Depuis des années, son thème de prédilection est bien l’eau qu’il décline à longueur de saison et selon les heures de la journée, le Léman aux brumes diaphanes et aux vapeurs colorées, les plages et les falaises du Nord, aussi bien qu’un bord de rivière, ample conjonction de la fluidité de l’onde et de la fixité de la berge, du mouvement et de la mesure, entre l’épanchement et la sérénité. Et dans cette union délicate et heurtée de l’eau et du rivage, du friselis et de la clarté, l’on perçoit l’impérieux besoin de dire la permanence et l’immanence, l’innocence des premiers matins du monde, voire l’agilité de l’air d’un éden malicieux.

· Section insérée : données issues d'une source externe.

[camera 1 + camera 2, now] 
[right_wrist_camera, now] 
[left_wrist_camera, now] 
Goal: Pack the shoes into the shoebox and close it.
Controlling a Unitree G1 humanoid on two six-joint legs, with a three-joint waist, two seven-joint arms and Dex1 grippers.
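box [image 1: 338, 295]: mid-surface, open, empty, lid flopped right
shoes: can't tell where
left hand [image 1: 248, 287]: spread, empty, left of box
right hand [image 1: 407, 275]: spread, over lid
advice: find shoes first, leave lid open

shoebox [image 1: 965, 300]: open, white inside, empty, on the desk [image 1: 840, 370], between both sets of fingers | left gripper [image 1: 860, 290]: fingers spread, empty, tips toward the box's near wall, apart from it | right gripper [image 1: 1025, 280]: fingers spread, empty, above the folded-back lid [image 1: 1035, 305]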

Les couleurs et les formes, dans la mesure où l’on peut parler de forme, se heurtent au moment même où elles s’épousent dans la subtile union des éléments, de l’air et de l’eau.
S’installe ainsi un expressionnisme serein, débonnaire à l’instar du peintre, ample dans le geste, généreux dans le mouvement, invitation brillante de désir et de rêve ou innocente promesse de voyage.